Entre reboisements, campagnes de sensibilisation et répressions, les populations ont pris conscience de l’importance des mangroves. Selon le rapport d’inventaire des écosystèmes de mangroves et des zones humides côtières du Bénin publié par la FAO en 2018, dans la commune d’Abomey-Calavi, l’espace que couvrait la mangrove a augmenté de 137 ha entre 2005 et 2015. Cependant, à Ouidah, la superficie a régressé, sur la même période de 61 ha.
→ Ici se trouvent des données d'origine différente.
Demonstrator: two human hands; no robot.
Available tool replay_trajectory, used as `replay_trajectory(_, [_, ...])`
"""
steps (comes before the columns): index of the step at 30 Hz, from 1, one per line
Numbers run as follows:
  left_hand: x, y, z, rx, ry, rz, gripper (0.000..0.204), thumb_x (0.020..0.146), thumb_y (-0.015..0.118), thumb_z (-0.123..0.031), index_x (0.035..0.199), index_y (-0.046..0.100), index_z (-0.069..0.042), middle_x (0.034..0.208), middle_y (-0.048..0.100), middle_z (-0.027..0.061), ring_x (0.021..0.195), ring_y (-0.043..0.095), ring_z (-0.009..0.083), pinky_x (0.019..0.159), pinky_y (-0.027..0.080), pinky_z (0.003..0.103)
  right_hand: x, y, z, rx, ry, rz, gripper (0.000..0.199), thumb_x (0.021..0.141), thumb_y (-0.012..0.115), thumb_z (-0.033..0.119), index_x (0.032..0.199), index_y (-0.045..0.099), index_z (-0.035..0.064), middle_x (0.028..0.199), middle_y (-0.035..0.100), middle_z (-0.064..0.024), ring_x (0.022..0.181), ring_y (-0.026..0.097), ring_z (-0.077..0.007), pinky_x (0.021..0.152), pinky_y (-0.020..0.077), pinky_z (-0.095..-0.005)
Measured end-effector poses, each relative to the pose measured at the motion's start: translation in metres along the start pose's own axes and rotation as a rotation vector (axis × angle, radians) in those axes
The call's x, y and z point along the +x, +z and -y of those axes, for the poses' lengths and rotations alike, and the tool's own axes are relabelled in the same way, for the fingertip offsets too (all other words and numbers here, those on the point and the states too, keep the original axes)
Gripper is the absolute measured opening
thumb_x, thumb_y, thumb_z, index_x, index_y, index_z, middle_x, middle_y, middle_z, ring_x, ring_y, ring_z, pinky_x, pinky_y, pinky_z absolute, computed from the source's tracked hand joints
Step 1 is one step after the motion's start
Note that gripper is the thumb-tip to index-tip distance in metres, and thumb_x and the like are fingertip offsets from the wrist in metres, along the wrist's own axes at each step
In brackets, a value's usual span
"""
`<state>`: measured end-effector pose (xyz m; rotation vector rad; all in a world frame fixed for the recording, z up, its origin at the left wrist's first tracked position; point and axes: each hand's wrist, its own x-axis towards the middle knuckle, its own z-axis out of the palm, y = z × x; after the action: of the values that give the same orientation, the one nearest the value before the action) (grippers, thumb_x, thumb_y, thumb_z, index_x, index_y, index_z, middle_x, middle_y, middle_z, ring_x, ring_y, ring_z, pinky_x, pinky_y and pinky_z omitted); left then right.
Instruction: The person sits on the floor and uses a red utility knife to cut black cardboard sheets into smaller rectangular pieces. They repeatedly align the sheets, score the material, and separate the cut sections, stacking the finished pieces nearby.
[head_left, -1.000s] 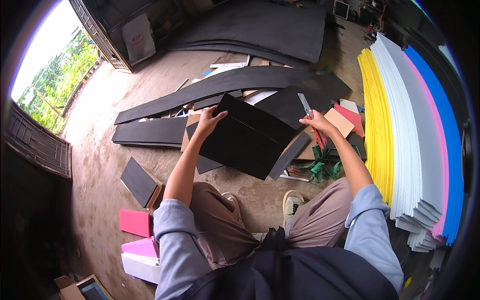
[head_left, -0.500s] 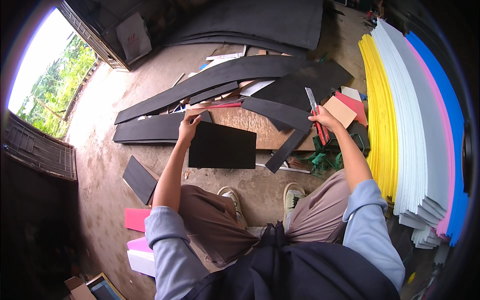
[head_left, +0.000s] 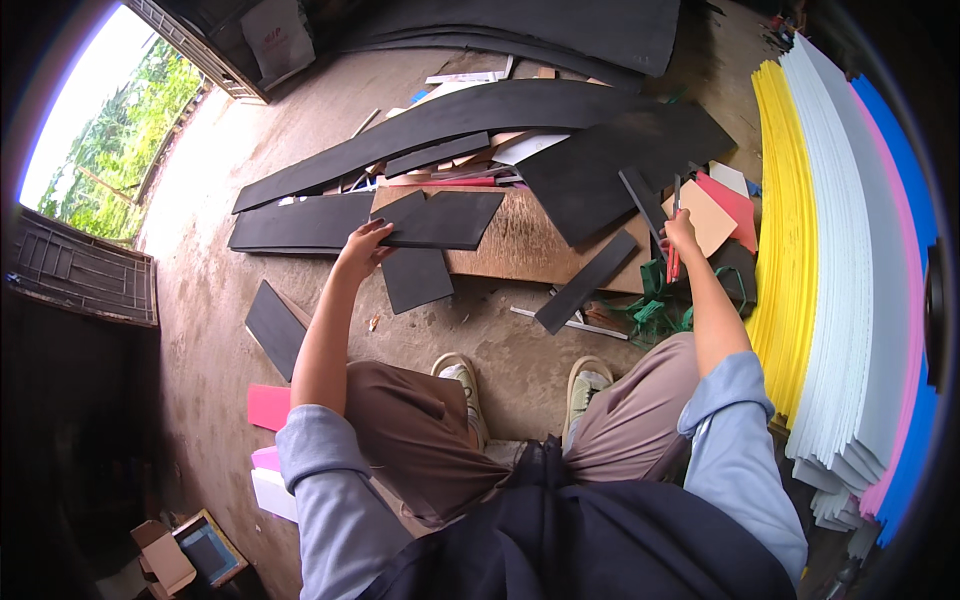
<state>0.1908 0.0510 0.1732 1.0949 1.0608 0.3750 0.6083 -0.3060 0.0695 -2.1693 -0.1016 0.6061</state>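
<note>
My left hand (head_left: 365, 247) grips the left end of a dark foam board piece (head_left: 445, 222), tilted over the wooden board (head_left: 500, 228). Just below it a smaller black piece (head_left: 417, 282) overhangs the board's near edge. My right hand (head_left: 681, 236) is closed round a red-handled utility knife (head_left: 673, 266), its blade pointing away from me. A narrow black strip (head_left: 642, 205) is right beside that hand; whether they touch I cannot tell. Another black strip (head_left: 588, 282) lies slanted across the board's near edge.
Long black sheets (head_left: 430, 130) and mixed offcuts are heaped beyond the board. Tall stacks of yellow (head_left: 785, 250), pale blue, pink and blue sheets stand at right. Green twine (head_left: 655, 305) lies near my right knee. Coloured pieces (head_left: 270, 405) and an open carton (head_left: 165, 560) sit at left.
My left hand has moved forward with the dark piece, which now tilts flatter. My right hand with the knife has shifted right. The broad black piece near it is gone from its place; a narrow strip shows there.
</note>
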Motion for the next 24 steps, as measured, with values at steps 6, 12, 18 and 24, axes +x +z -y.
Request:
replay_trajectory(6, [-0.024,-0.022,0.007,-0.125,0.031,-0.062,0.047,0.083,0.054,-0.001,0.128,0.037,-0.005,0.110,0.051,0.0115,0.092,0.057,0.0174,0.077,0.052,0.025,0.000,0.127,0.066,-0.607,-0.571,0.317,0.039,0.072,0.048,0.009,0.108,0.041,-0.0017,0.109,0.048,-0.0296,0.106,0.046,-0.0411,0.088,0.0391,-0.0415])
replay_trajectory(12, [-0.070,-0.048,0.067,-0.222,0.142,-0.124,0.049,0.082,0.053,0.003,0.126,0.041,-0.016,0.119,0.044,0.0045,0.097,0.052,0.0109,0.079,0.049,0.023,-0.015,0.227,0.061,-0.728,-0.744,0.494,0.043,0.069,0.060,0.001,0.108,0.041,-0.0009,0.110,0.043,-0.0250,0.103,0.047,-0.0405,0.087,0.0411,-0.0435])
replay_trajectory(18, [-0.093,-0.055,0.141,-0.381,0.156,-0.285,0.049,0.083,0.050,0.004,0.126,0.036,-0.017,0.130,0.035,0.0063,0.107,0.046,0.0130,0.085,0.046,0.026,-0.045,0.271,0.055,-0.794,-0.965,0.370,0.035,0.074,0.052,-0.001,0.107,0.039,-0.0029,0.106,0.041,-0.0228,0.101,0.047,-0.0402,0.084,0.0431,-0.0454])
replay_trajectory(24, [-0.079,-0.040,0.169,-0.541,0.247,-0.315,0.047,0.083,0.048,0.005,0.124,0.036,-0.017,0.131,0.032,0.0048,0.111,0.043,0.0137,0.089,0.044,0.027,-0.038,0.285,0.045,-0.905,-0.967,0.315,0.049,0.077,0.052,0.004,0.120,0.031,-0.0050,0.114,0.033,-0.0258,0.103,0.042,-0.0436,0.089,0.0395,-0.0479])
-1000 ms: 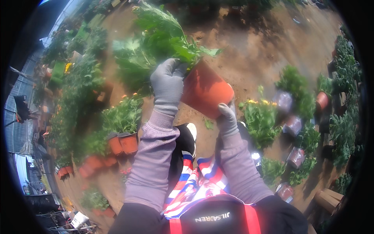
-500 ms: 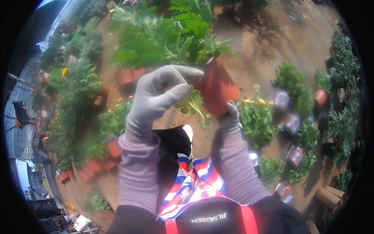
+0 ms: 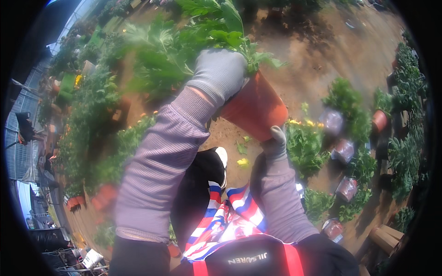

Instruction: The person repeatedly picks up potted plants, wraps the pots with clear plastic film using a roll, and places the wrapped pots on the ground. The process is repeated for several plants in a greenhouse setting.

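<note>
A potted leafy plant, with a reddish-brown plastic pot [image 3: 262,108] and broad green lobed leaves [image 3: 184,34], is held tilted in front of me, its top toward the upper left. My right hand [image 3: 277,138], in a grey glove, grips the pot at its bottom end, thumb showing on the side and the other fingers hidden behind. At the pot's rim my left hand [image 3: 218,69], also gloved, reaches in among the lower stems and leaves. Its back faces me, and the fingers are hidden. Below the pot, a small yellow leaf [image 3: 242,162] lies on the ground.
Brown bare ground [image 3: 308,60] runs beneath and ahead. Flowering plants [image 3: 304,142] stand close on the right, near plastic-wrapped pots [image 3: 343,149]. Dense potted rows [image 3: 83,115] line the left, with orange-red pots [image 3: 105,195] at lower left. Cardboard pieces [image 3: 386,239] lie lower right.
My left hand has moved up and right, from a pinched pose beside the pot into the foliage at its rim. The lobed leaf below that hand has dropped out of its place. The right hand keeps its grip.
</note>
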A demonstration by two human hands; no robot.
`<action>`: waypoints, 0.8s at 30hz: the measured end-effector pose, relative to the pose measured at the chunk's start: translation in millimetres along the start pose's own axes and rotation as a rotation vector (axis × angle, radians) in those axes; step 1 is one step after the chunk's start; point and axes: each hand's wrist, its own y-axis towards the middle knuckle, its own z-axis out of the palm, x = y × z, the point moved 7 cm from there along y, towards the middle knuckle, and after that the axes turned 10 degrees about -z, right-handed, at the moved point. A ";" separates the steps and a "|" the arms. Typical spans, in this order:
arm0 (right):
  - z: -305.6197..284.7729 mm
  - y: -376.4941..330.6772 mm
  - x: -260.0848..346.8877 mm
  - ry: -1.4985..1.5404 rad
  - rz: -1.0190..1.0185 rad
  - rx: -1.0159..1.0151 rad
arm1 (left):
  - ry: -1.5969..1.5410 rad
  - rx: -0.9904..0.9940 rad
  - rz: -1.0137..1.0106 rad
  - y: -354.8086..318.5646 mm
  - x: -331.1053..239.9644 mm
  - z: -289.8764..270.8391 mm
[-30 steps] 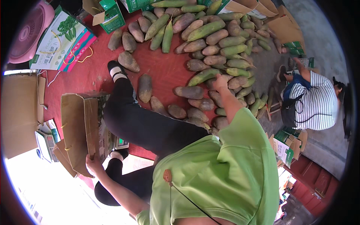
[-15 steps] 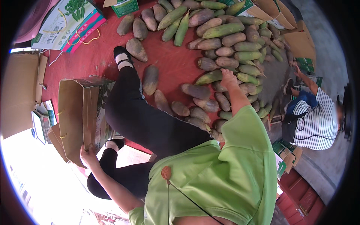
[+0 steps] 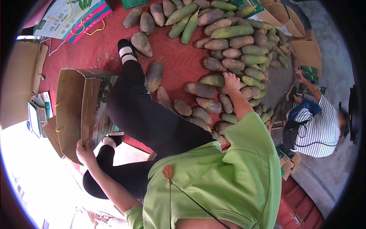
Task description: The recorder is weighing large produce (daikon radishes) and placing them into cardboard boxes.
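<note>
My left hand grips the lower edge of an open brown cardboard box that stands on the floor beside my black-trousered leg. My right hand reaches forward with fingers spread and rests on top of a pile of long green and brown gourd-like fruits. It is nearest to a greenish-brown fruit at the pile's near edge. Several more fruits lie in a row close to my knee.
The fruits lie on a red mat. A person in a striped shirt crouches at the right by the pile. Flattened brown cartons are at the upper right, a printed carton at the upper left, a scale at the left.
My right hand has reached further out onto the fruit pile. My left hand has kept hold of the box, which now stands closer to my leg.
</note>
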 end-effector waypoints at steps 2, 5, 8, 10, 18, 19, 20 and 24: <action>-14.9 -1.8 13.4 -0.025 -0.006 0.013 | 0.016 -0.064 0.029 -4.2 10.6 -11.7; -17.5 -9.2 17.1 -0.057 0.037 0.048 | 0.158 -0.101 0.010 3.7 26.6 -4.2; -13.4 -21.1 8.1 -0.001 0.032 -0.007 | 0.082 -0.071 0.050 -1.0 5.8 -3.1; -19.9 -30.3 9.9 0.010 0.052 0.028 | 0.086 -0.136 0.098 -16.6 -19.5 -19.2; -49.3 -45.6 -19.3 0.039 0.075 -0.061 | 0.117 -0.136 0.068 -24.1 -15.8 -22.2; -62.4 -46.8 -16.1 0.067 0.067 -0.102 | 0.116 -0.144 0.070 -25.4 -16.6 -23.5; -77.6 -44.4 -11.4 0.096 0.059 -0.141 | 0.111 -0.173 0.089 -26.2 -14.7 -23.1; -167.3 -39.9 47.4 0.228 -0.230 -0.464 | 0.080 -0.172 0.088 -25.9 -10.7 -22.2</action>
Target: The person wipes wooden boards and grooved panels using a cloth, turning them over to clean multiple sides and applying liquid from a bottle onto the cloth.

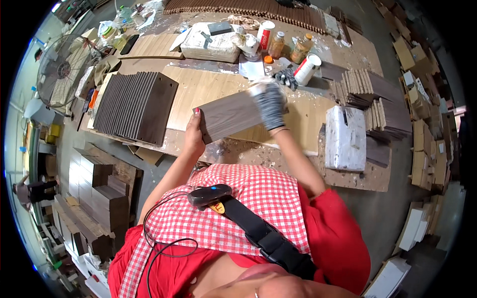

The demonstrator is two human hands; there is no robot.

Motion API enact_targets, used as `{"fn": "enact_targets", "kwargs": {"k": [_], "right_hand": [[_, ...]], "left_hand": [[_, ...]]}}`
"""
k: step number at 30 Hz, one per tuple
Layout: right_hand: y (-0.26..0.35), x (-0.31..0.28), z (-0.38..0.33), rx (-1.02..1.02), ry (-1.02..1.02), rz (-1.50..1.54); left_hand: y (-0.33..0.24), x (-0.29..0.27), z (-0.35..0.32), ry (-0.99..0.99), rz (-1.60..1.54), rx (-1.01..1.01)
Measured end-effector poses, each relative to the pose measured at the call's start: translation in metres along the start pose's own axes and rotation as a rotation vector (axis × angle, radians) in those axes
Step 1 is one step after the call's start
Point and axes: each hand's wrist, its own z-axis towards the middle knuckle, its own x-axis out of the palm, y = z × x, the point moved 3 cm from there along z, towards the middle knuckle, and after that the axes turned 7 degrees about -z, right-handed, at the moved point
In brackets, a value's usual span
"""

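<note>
A dark brown wood-grain board (231,116) is held tilted above the table in front of me. My bare left hand (196,130) grips its left end, thumb over the top face. My right hand (271,107), in a grey knitted glove, is at the board's far right end, closed on a white wad that looks like a cloth (257,90). The glove is slightly blurred and its fingertips are partly hidden. Left of the board, a row of similar dark boards (131,107) stands on edge, the nearest showing small holes.
Pale wood panels (303,121) cover part of the worktable. Toward the back are a wrapped white block (211,47), glass bottles (300,48), red-and-white cans (307,69) and a spare grey glove (285,78). At right are a white block (345,139) and stacked boards (385,111). A fan (64,70) stands left.
</note>
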Motion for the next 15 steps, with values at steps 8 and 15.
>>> {"fn": "enact_targets", "kwargs": {"k": [8,15], "right_hand": [[0.101,0.042,-0.067,-0.49,0.355,-0.198],[0.015,0.045,-0.05,-0.038,0.443,-0.627]], "left_hand": [[-0.007,-0.009,0.004,0.106,-0.189,-0.094],[0.0,-0.034,0.006,0.049,-0.171,-0.153]]}}
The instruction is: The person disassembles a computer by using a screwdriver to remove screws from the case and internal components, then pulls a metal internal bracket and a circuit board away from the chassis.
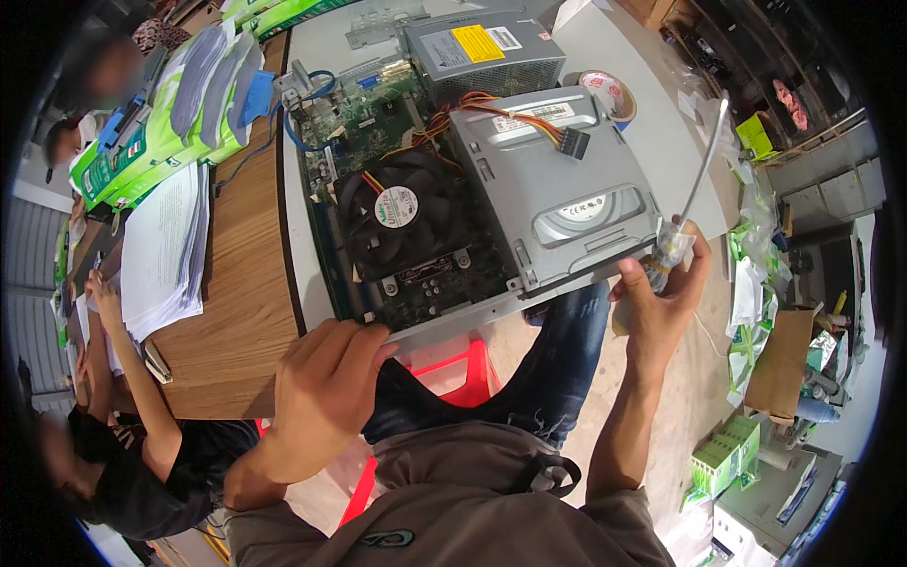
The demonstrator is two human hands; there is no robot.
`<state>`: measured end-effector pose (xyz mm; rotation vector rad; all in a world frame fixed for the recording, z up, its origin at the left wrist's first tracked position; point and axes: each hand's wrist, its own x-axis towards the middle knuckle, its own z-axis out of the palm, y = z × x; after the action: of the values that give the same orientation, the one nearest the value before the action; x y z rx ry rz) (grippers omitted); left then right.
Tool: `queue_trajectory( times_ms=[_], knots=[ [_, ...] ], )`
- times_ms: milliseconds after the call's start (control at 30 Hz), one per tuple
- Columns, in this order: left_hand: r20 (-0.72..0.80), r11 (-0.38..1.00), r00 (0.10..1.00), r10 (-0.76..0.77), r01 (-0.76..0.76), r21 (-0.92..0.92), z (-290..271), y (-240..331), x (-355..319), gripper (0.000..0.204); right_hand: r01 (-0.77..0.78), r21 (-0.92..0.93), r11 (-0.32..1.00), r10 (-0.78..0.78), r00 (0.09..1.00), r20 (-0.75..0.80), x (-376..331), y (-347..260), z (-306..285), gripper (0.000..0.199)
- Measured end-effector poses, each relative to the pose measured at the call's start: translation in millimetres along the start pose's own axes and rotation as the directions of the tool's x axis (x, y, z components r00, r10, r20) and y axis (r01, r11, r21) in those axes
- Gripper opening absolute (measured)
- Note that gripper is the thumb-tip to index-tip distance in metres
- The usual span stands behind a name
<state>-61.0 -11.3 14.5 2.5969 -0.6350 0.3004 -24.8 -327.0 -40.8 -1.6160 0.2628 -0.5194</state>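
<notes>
An opened desktop computer case [453, 321] lies in front of me with its inner parts showing. My left hand [326, 383] is closed over the near left edge of the case, its fingertips partly hidden. At the near right corner, my right hand [666, 293] is closed around the handle of a screwdriver [701, 170], whose long shaft points up and away. Inside the case sit a black cooling fan [392, 215], a grey metal drive [557, 194] and a power supply [487, 57]. A loose black connector [573, 143] on coloured wires rests on the drive.
A tape roll [609, 94] lies right of the power supply. To the left are a paper stack [168, 255] and green-wrapped reams [156, 142] on the wooden table [241, 321]. Another person [142, 454] sits at the left. A red stool [463, 373] shows below the case.
</notes>
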Motion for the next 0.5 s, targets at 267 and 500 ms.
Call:
queue_trajectory(
  times_ms=[267,500],
  knots=[
    [0.039,0.999,0.999,0.038,-0.038,-0.016,-2.7,16.4,-14.8,0.023,0.010,0.012,1.000,-0.011,0.999,0.049,15.0,-5.1,-1.5,0.078],
    [0.091,0.994,0.992,0.082,-0.076,-0.074,2.3,30.5,-16.1,0.023,-0.012,0.052,0.999,0.002,0.981,0.193,42.8,-0.4,3.5,0.082]
  ],
)
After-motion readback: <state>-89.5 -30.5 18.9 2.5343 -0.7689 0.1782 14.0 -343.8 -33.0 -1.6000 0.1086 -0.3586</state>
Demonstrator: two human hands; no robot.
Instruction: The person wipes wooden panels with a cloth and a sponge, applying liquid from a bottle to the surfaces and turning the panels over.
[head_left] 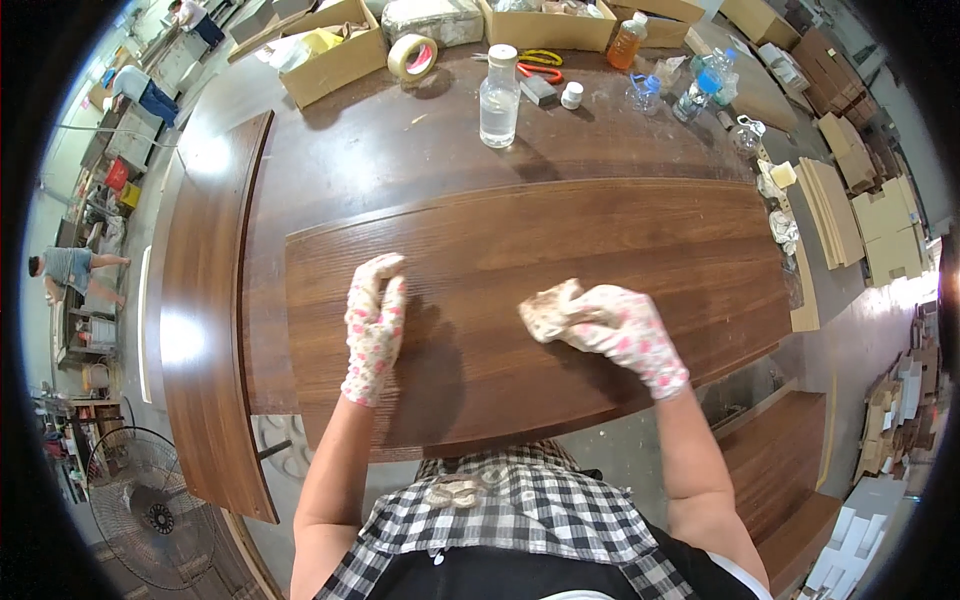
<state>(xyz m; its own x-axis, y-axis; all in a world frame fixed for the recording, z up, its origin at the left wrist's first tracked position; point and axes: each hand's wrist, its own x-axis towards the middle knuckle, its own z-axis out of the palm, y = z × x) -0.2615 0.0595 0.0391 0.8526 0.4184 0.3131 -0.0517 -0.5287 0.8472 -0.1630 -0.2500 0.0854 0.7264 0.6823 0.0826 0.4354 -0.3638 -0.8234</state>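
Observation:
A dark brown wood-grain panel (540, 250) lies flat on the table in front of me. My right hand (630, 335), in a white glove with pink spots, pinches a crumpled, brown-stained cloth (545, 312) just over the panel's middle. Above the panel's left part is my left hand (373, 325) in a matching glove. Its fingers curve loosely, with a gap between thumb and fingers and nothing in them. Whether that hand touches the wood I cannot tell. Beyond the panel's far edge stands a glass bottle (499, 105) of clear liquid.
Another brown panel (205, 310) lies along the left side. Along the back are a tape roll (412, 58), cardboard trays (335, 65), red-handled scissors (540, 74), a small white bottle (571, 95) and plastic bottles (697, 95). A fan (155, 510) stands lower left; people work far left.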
Djègbadji en quête d’alternatives
C’est une facture salée mise sous le coup des coupes anarchiques et de la saliculture notamment à Djègbadji où se dresse cette usine artisanale à ciel ouvert de transformation du sable en chlorure de sodium. Les femmes avaient souvent misé sur les palétuviers pour attiser le feu. « Nous utilisons les palétuviers à cause de sa forte capacité à brûler. Nous n’en payons pas parce que c’est un don de la nature. Mais depuis l’interdiction des coupes par le Gouvernement, nous ne touchons plus aux mangroves. Nous payons du bois et c’est difficile pour nous d’en trouver à moindre coût », déclare Cécile Koffi, présidente de la Fédération des groupements de production de sel à Djègbadji.
Suite à la décision du Conseil des Ministres du 26 octobre 2016 qui interdit les coupes de palétuviers et de cocotiers dans les zones humides, la pression a diminué. L’autre défi à relever, c’est de trouver une alternative aux femmes productrices de sel.
A Djègbadji, un marché de bois de feu est en cours de création. « Ce hangar est érigé par la mairie dans le cadre du Projet Gestion durable des mangroves et plantation du bois de feu. C’est un projet qui voudrait réaliser 40 hectares de bois de feu rien que pour les femmes salicultrices. Mais en attendant, la mairie a anticipé », rassure Isidore KOBEDE, Chargé de Programme de l’Ong Actions Plus.
Mais il n’y a pas que le bois de feu comme alternative pour réduire la pression sur les mangroves. D’autres alternatives prennent corps progressivement. « Il y a plusieurs techniques sur lesquelles nous sommes en train de sensibiliser les femmes salicultrices. Il y a par exemple la technique de production à l’aide de bâche solaire. Dans les communautés comme Mèko, Kouvènanfidé, les femmes continuent de produire avec ces bâches. Mais par contre à Djègbadji, ça n’a pas encore prospéré mais nous sommes toujours en train de chercher des solutions. Il y a aussi le foyer Mivo que le Pnud a voulu qu’on expérimente ici », rassure Isidore KOBEDE, Chargé de Programme de Action Plus.
Et si ces solutions portent progressivement leurs fruits, il faudra d’abord penser à une menace qui devient persistante, l’occupation anarchique des zones humides et ensuite mettre en valeur ces sanctuaires de la biodiversité.